» Provided material:
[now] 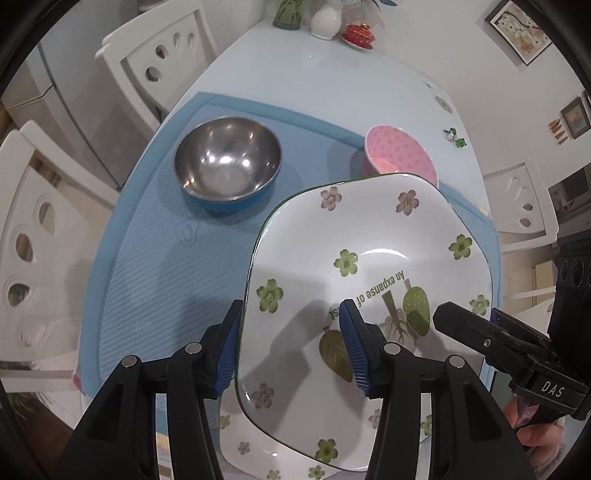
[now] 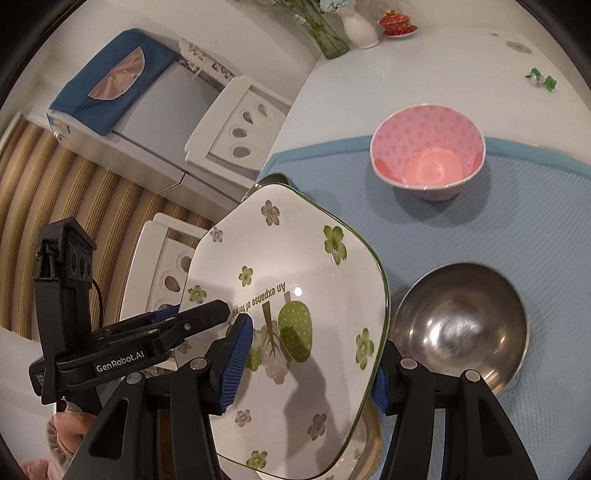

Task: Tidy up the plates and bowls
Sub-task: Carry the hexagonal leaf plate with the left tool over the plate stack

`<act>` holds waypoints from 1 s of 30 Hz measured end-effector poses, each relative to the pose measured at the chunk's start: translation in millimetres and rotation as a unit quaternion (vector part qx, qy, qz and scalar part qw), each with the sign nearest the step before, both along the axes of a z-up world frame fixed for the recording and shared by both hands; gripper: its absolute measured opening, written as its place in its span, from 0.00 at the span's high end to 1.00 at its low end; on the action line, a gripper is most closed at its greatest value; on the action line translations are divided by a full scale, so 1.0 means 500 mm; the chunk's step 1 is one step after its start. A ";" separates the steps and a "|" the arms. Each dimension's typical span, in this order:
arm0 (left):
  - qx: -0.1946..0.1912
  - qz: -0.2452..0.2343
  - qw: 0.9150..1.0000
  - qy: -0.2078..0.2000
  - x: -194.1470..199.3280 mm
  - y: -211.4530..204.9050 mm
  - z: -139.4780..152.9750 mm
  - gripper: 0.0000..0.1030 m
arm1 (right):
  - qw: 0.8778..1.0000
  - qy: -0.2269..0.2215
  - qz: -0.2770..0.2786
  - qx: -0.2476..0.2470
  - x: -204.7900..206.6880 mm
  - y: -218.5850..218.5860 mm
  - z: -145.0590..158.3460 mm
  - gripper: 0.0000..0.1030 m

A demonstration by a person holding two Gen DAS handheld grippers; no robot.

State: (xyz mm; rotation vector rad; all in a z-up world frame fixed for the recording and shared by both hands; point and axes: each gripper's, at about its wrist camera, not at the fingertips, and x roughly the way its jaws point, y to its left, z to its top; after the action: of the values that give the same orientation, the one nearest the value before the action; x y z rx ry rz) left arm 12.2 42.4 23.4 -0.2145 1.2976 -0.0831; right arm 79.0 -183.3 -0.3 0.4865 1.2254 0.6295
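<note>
A white square plate with green flowers (image 1: 332,240) (image 2: 317,266) is held up over the blue mat. My left gripper (image 1: 291,350) is shut on its left rim, one finger under and one on top. My right gripper (image 2: 310,358) is shut on its right rim; it shows in the left wrist view (image 1: 465,328) too. A second flowered plate (image 1: 258,454) lies flat underneath. A steel bowl (image 1: 227,158) (image 2: 461,325) and a pink dotted bowl (image 1: 400,153) (image 2: 428,147) stand on the mat.
The blue mat (image 1: 159,266) covers the near part of a white table (image 1: 295,70). A vase, a white jar and a red lidded cup (image 1: 358,35) stand at the far end. White chairs (image 1: 33,229) line the left side.
</note>
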 end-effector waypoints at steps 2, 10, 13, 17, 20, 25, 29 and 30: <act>-0.003 0.001 1.000 0.008 -0.009 0.010 -0.009 0.54 | 1.000 0.003 0.004 -0.002 -0.008 0.010 -0.003 0.46; -0.010 0.008 1.000 0.028 -0.038 0.032 -0.039 0.54 | 0.999 0.024 0.022 -0.008 -0.028 0.037 -0.031 0.46; -0.008 0.006 0.999 0.033 -0.044 0.033 -0.049 0.54 | 0.999 0.031 0.026 -0.011 -0.041 0.044 -0.041 0.46; -0.008 0.004 0.999 0.038 -0.056 0.038 -0.060 0.54 | 0.998 0.042 0.038 -0.017 -0.058 0.051 -0.054 0.46; -0.010 -0.001 0.999 0.042 -0.063 0.041 -0.069 0.54 | 0.998 0.049 0.046 -0.020 -0.072 0.054 -0.065 0.46; -0.008 -0.003 0.998 0.054 -0.086 0.040 -0.089 0.54 | 0.996 0.061 0.055 -0.023 -0.098 0.058 -0.080 0.46; -0.008 -0.004 0.998 0.063 -0.096 0.041 -0.102 0.54 | 0.995 0.070 0.063 -0.027 -0.116 0.064 -0.092 0.46; -0.008 -0.005 0.998 0.065 -0.098 0.041 -0.104 0.54 | 0.995 0.073 0.064 -0.027 -0.121 0.064 -0.095 0.46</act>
State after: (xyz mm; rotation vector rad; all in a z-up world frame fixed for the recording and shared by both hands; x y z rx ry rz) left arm -36.8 62.8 -28.4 -0.2301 1.4284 -0.0890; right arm 18.7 -151.3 -48.0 0.4172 1.4177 0.6765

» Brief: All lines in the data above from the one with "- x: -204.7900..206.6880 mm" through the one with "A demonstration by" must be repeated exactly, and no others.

» Response to this exercise:
  - x: -204.7900..206.6880 mm
  - y: -218.5850..218.5860 mm
  - z: -145.0590..158.3460 mm
  - gripper: 0.0000..0.1030 m

A demonstration by a person holding two Gen DAS handheld grippers; no robot.

No part of the answer remains open.